* _EXERCISE OBJECTIVE_
Copy out again, unchanged, the listing below from the line that has "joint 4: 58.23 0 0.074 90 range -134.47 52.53" through the line that has "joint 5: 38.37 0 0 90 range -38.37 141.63".

* _EXTRACTED MATERIAL_
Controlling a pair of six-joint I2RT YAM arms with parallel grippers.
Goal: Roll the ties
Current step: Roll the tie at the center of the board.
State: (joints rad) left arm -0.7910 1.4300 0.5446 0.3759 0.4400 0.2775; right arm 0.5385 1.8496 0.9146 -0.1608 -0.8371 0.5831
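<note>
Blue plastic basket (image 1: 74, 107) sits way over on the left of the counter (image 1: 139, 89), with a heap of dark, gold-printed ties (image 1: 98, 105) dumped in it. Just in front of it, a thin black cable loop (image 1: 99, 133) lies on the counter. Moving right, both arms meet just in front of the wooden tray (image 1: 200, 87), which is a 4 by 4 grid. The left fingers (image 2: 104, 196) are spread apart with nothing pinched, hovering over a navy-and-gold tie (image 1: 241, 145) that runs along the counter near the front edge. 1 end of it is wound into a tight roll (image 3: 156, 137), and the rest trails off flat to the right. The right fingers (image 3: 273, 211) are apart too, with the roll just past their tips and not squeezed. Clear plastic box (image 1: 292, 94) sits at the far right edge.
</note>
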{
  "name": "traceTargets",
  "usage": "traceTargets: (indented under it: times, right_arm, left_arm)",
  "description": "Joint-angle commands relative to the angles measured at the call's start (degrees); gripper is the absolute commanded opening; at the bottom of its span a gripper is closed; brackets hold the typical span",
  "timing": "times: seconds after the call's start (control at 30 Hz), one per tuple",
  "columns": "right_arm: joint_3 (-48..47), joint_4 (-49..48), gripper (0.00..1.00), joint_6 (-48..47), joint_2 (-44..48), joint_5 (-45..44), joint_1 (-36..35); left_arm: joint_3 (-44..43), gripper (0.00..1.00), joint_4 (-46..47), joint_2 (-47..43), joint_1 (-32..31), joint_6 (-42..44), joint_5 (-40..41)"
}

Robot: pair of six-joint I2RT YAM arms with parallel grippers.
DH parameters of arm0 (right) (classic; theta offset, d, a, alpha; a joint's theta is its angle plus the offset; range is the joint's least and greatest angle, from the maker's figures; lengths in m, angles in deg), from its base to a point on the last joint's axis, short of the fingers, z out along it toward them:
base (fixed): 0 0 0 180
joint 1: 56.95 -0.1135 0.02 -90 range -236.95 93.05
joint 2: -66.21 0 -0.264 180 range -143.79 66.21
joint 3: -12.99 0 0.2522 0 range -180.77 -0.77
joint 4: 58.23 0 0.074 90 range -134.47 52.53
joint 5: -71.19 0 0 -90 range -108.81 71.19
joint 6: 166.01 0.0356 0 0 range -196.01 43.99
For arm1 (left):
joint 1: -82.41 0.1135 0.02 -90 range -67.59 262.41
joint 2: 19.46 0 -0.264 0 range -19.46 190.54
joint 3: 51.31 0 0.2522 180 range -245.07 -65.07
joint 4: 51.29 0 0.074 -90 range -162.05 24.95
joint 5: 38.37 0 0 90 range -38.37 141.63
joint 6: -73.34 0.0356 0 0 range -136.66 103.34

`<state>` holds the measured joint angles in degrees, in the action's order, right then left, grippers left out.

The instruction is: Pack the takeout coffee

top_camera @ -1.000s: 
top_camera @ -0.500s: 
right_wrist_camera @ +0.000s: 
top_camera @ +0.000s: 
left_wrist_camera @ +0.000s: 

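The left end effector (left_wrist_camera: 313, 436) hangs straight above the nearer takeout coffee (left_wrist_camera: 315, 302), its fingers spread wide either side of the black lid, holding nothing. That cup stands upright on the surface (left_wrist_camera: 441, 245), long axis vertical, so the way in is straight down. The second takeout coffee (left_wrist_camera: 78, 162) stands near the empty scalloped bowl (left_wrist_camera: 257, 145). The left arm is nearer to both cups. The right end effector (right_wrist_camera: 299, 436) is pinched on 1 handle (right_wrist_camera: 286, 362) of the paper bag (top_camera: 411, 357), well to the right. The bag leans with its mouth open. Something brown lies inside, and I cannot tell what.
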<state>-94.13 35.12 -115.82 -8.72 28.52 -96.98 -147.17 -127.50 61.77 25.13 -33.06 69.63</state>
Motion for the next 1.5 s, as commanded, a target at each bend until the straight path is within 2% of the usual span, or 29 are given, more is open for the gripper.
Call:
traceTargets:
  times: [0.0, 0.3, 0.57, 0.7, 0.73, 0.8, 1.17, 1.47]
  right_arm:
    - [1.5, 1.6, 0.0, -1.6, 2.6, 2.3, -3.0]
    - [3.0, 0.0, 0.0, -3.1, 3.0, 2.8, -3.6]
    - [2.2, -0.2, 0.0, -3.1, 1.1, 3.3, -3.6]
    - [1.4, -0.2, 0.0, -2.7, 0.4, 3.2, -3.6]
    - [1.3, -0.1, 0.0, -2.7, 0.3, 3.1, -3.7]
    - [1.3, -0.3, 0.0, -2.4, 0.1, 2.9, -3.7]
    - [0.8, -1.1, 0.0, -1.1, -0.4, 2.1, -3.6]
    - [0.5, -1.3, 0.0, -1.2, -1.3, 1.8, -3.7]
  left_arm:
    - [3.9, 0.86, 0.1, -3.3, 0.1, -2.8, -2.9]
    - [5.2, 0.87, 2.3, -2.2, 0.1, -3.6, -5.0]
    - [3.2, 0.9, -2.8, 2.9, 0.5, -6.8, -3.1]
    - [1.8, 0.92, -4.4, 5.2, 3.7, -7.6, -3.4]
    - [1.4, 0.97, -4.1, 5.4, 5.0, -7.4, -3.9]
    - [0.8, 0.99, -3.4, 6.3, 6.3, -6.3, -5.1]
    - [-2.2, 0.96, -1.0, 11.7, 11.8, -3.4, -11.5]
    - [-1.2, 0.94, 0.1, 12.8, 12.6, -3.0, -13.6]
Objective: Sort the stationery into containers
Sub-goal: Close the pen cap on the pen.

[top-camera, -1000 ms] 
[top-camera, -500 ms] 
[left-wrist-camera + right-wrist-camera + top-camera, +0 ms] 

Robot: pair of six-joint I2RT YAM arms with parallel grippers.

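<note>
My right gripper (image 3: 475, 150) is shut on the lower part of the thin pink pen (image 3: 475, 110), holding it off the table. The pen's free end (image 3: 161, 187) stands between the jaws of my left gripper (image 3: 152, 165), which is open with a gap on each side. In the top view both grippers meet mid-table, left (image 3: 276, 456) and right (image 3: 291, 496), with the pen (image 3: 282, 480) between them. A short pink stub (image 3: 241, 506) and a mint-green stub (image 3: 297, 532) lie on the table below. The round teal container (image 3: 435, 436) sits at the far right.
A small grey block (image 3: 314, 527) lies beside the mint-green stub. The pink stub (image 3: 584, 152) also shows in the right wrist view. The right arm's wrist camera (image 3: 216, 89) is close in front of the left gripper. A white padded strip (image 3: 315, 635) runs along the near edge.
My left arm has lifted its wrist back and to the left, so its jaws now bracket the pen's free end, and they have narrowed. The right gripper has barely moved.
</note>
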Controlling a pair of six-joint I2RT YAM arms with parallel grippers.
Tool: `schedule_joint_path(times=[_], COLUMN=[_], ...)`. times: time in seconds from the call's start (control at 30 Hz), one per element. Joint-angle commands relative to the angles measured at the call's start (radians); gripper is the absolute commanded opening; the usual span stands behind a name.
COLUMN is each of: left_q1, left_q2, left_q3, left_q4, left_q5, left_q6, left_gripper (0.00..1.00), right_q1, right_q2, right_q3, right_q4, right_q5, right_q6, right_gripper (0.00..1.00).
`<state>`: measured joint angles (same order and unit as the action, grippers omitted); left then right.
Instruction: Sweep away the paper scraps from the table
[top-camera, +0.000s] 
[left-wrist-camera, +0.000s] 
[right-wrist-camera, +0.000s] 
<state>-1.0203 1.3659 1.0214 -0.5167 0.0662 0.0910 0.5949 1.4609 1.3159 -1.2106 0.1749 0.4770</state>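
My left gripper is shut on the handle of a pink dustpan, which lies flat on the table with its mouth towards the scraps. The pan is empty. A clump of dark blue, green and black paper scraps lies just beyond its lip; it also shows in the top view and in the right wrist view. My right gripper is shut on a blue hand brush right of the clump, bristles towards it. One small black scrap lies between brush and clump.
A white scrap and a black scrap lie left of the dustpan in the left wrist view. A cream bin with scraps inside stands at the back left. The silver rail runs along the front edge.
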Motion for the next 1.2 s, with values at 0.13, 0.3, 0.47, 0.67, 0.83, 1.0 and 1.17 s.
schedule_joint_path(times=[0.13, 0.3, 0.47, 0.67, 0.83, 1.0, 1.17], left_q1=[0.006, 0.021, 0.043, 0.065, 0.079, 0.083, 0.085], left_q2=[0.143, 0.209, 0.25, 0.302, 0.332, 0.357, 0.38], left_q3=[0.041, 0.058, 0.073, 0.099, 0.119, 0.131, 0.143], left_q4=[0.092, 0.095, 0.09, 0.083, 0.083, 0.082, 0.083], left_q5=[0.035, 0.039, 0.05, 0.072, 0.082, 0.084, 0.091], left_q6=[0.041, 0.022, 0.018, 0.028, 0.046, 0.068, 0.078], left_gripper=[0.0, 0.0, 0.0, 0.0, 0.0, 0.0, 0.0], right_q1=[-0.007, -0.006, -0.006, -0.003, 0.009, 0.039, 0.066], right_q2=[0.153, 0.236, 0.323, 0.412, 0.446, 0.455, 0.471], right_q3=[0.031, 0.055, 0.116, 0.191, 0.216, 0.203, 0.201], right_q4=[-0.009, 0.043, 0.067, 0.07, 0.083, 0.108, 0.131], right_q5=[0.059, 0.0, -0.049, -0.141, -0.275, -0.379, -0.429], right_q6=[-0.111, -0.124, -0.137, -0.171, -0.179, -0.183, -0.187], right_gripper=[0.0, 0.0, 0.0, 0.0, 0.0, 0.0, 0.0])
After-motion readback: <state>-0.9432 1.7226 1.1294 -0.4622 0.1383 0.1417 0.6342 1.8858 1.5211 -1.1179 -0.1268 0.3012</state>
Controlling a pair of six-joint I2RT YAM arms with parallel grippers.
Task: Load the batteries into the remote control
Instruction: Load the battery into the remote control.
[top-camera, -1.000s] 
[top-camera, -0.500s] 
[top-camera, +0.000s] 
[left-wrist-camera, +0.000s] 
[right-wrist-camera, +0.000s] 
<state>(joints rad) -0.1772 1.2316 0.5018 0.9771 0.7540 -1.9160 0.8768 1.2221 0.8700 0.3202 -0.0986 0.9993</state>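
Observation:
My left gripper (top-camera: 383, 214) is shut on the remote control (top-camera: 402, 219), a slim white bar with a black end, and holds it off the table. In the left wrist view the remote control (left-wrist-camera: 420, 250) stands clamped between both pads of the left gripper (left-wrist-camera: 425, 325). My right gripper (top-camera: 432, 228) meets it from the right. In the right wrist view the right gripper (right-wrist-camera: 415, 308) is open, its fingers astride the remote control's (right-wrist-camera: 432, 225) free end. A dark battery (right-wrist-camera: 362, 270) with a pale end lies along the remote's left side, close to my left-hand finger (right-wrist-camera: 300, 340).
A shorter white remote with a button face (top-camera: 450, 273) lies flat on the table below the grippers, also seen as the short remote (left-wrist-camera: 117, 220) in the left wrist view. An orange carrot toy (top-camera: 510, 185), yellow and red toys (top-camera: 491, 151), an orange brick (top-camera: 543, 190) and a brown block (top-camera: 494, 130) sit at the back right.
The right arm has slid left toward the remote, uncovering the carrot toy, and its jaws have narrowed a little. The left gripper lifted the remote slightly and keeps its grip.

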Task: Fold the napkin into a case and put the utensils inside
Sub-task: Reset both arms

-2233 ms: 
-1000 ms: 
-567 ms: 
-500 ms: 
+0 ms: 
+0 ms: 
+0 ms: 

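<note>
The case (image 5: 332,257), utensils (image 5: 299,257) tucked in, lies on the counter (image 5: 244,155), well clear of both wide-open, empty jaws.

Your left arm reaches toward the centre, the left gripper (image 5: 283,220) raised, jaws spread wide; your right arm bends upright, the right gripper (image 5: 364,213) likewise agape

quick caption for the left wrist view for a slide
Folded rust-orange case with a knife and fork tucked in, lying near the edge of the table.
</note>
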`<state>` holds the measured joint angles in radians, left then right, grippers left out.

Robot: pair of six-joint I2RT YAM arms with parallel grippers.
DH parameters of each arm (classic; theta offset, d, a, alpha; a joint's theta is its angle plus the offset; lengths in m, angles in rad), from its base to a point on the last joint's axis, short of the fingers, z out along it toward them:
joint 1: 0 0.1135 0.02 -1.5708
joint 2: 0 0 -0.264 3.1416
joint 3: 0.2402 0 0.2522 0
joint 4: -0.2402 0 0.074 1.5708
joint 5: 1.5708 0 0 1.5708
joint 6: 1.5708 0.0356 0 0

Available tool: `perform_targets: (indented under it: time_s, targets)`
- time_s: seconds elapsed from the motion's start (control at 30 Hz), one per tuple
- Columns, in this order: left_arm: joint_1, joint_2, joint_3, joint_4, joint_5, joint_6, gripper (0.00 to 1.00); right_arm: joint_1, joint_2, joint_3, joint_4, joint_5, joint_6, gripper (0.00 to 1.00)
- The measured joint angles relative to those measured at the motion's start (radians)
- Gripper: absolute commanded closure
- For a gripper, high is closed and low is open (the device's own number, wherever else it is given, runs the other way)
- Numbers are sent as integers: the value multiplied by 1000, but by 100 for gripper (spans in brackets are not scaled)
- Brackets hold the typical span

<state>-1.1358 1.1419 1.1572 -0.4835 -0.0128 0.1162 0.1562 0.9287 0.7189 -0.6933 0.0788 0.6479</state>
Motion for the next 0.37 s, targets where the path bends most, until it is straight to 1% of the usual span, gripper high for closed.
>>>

* _COMPLETED TASK_
joint 4: 58.23 0 0.074 90 range -134.47 52.53
joint 5: -71.19 0 0 -90 range -108.81 71.19
joint 6: 166.01 0.0356 0 0 range -196.01 43.99
For arm1 (left):
joint 1: -82.41 0.1135 0.02 -90 range -67.59 262.41
joint 2: 19.46 0 -0.264 0 range -19.46 190.54
joint 3: 51.31 0 0.2522 180 range -245.07 -65.07
joint 4: 51.29 0 0.074 -90 range -162.05 24.95
joint 5: 38.37 0 0 90 range -38.37 141.63

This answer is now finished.